PROBLEM DESCRIPTION: Extract each line of the material that follows exactly and omit its pictures.

[[ DATA BELOW, beginning ]]

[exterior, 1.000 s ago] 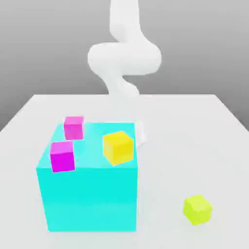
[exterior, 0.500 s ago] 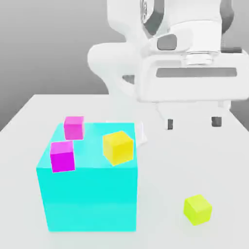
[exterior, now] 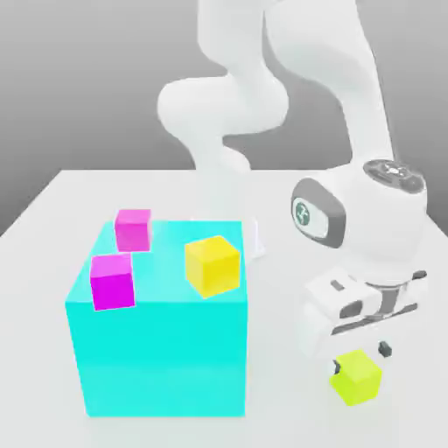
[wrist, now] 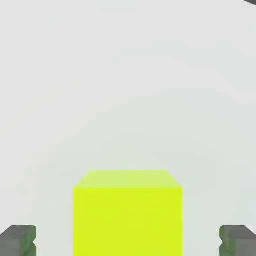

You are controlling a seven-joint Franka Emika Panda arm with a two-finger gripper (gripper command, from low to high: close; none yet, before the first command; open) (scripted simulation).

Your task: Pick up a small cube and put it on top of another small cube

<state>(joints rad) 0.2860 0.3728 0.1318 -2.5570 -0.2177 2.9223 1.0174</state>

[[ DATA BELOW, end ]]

TASK SOLUTION:
[exterior, 1.000 s ago] 
[exterior, 0.500 s ago] 
[exterior, now] 
[wrist, now] 

You are controlling a seven-joint Franka Emika Panda arm with a two-finger gripper (gripper command, from low to high: close; none yet, before the first command; open) (scripted simulation).

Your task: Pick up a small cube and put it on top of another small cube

<state>(joints rad) 0.2860 0.3728 0.1318 -2.5570 -0.2177 2.9223 1.0174</state>

There is no more to the output.